Revenue gained 4.5 per cent in 2014 excluding acquisitions, disposals and currency shifts, the Vevey, Switzerland-based maker of Nespresso coffee and Maggi bouillon cubes said in a statement Thursday.
That’s the slowest pace since 2009 and was in line with the 4.5 per cent median estimate of 20 analysts in a Bloomberg News survey.
That makes the second year in a row that Nestle reports annual sales growth below the level of its long-term goal.
Revenue in the Greater China region was little changed at 6.64 billion francs (€6.2 billion).
The Swiss maker of Stouffer’s convenience meals has also been struggling with price competition in Europe and is trying to turn around its frozen- food business in North America.
“With organic growth again below the long-term target, it raises the question whether the goal should not be corrected downwards,” said Patrik Lang, an analyst at Julius Baer Group in Zurich.

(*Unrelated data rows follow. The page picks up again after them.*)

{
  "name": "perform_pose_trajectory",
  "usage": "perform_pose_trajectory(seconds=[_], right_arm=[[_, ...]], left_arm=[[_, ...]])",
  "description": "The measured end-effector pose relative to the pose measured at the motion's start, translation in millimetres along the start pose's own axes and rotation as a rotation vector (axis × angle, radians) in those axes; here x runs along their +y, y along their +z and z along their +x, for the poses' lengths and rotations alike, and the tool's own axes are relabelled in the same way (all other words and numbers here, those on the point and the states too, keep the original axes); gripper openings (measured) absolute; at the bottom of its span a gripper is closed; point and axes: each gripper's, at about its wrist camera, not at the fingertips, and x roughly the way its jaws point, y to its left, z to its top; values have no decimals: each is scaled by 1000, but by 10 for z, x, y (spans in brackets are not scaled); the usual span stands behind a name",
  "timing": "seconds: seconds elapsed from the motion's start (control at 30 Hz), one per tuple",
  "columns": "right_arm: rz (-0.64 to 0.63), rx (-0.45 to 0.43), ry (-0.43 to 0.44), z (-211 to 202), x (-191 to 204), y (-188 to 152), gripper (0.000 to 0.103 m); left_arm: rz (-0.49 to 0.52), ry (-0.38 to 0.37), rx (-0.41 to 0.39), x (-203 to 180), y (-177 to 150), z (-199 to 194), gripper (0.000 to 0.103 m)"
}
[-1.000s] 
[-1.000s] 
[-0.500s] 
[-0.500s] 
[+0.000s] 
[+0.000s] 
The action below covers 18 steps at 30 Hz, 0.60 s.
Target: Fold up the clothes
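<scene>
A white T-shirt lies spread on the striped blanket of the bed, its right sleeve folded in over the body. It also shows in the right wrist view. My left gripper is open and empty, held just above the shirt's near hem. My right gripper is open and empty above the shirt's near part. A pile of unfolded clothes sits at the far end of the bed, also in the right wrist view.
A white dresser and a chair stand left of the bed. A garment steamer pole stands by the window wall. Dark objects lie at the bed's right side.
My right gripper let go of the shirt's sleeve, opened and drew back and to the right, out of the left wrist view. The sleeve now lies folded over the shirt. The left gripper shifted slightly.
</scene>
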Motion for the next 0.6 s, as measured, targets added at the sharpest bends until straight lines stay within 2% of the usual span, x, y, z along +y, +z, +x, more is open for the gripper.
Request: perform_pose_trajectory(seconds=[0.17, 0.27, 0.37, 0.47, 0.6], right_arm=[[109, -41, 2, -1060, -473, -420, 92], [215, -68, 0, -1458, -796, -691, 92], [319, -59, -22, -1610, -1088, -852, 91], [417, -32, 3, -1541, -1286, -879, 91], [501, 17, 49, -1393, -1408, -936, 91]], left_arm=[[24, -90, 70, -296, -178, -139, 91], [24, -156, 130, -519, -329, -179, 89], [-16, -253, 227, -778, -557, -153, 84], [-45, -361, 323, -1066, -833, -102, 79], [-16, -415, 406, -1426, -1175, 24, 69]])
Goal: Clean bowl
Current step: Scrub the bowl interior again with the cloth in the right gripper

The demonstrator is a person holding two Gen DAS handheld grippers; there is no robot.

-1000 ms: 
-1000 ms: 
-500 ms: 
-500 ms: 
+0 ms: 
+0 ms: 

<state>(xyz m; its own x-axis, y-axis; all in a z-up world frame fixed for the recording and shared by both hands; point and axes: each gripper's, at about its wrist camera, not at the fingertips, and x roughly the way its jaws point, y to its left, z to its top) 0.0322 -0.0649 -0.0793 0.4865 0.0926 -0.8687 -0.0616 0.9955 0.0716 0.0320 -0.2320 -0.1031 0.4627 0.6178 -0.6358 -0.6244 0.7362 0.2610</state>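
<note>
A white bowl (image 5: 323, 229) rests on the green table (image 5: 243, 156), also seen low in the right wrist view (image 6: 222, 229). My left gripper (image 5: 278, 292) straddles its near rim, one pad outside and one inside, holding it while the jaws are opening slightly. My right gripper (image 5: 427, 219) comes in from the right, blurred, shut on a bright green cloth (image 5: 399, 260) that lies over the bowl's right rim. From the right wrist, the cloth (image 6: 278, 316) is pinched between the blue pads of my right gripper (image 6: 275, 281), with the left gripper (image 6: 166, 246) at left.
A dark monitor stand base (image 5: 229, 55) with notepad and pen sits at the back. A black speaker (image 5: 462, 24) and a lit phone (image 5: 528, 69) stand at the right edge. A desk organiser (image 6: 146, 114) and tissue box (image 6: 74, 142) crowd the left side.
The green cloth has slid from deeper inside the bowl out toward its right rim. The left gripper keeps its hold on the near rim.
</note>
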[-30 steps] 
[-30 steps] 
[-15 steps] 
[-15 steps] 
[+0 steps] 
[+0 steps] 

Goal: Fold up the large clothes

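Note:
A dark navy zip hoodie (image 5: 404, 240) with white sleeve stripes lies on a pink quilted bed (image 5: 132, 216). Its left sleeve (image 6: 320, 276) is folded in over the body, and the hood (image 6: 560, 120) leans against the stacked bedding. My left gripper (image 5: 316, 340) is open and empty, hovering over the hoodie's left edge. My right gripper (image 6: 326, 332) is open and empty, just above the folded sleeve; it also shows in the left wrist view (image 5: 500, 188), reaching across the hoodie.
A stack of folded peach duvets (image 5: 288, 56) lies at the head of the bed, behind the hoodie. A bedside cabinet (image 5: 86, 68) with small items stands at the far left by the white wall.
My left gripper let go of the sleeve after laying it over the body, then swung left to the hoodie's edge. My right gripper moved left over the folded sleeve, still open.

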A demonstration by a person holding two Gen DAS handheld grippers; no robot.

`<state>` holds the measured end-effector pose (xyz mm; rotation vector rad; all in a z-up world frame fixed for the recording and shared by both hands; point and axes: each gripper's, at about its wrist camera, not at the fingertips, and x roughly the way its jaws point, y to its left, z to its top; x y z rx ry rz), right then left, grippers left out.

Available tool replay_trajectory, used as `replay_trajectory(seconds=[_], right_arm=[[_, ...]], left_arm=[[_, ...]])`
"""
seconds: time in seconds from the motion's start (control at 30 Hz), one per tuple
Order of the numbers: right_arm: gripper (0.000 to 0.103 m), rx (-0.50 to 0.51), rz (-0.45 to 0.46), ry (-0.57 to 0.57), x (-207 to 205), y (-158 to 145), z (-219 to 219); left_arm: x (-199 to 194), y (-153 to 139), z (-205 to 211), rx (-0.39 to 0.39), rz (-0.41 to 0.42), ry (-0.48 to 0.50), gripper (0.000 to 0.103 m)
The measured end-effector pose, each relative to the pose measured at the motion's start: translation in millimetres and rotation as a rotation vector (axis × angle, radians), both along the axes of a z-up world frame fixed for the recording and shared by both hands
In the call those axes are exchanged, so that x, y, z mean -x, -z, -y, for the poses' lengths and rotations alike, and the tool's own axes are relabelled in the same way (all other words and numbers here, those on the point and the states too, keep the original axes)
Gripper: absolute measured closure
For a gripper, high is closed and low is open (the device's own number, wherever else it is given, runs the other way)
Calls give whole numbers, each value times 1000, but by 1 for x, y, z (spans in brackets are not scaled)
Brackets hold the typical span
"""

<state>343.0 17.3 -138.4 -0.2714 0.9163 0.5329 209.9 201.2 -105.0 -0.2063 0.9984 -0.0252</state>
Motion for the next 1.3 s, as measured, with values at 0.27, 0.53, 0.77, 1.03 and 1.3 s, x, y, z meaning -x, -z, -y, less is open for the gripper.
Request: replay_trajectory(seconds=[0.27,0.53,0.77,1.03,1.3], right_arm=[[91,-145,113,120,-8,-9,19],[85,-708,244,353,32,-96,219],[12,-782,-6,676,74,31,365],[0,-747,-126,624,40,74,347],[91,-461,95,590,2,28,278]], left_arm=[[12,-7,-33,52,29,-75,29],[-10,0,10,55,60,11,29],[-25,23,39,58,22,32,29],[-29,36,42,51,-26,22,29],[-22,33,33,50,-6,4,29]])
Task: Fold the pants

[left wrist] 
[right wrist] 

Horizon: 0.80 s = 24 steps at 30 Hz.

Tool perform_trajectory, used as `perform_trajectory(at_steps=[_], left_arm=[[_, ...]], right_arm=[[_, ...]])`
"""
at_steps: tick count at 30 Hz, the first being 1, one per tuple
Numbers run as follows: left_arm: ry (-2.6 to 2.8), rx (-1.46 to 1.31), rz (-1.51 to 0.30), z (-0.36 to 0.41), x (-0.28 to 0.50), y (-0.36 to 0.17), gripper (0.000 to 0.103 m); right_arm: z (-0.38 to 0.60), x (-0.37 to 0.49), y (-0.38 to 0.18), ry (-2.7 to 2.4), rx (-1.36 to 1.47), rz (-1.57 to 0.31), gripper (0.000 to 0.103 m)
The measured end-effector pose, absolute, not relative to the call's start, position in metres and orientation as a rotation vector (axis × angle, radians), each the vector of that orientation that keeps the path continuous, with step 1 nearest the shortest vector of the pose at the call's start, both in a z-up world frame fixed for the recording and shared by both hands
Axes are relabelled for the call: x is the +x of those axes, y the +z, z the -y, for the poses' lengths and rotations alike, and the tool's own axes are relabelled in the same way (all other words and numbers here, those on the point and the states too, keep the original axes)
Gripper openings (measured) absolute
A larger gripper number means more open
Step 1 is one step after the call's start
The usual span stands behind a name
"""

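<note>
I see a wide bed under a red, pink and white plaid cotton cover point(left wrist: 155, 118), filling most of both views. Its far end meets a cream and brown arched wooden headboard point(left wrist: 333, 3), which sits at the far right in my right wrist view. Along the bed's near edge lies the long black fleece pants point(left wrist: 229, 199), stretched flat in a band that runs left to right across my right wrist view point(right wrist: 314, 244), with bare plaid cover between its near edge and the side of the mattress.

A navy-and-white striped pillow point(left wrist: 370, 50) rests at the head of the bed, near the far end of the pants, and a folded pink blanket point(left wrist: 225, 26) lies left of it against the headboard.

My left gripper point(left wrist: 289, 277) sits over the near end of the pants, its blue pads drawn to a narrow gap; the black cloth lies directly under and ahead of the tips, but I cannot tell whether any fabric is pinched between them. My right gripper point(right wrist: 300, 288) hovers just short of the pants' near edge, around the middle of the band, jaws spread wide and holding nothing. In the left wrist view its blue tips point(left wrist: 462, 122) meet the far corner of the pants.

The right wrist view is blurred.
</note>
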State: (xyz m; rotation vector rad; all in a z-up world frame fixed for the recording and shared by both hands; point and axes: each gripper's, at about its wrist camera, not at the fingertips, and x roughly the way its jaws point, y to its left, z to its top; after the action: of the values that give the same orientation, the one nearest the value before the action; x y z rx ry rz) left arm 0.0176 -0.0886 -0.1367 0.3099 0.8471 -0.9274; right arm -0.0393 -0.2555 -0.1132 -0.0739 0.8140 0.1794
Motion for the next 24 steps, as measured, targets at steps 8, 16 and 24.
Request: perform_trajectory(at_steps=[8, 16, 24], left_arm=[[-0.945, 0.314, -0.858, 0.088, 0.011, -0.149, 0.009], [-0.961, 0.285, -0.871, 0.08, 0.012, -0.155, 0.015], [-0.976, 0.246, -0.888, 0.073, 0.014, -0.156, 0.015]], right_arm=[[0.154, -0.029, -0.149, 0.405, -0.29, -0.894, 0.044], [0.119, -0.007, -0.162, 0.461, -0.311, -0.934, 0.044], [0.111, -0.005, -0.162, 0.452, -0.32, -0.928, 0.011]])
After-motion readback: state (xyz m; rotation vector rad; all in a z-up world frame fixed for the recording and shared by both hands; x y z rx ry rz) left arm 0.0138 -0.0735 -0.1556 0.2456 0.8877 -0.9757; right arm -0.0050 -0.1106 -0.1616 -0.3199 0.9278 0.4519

“But it’s still clearly better than what we’re seeing the rest of the sector, which is why investors will still be happy.”
The company said it targets organic growth this year of around 5 per cent and aims to achieve improvements in margins and underlying earnings per share in constant currencies.
Sales growth in the Asia Oceania Africa region was 2.6 per cent, compared with 2013’s 5.6 per cent pace.
“The slower growth in the zone was due to our largest market China and to Oceania,” Nestle said. “We needed to adapt our portfolio to reconnect with the fast-changing expectations of the Chinese consumer.”
Political turmoil in Asia and the outbreak of Ebola in Africa made business there tougher, Nestle said in October.
Weaker demand in emerging markets such as China has led Unilever, the maker of Ben and Jerry’s ice cream, to forecast no significant improvement in market conditions in 2015.
Nestle’s frozen-food business in North America weighed on growth in North America, the company said today, adding that it’s continuing efforts to reposition its Lean Cuisine, Hot Pockets and Stouffer’s meals by making them more “organic and ethnic.”
The maker of KitKat bars has been revamping its portfolio to revive sales growth. Bulcke has sold underperforming assets such as PowerBar snacks and the company is seeking a partner for its Davigel European frozen-products unit.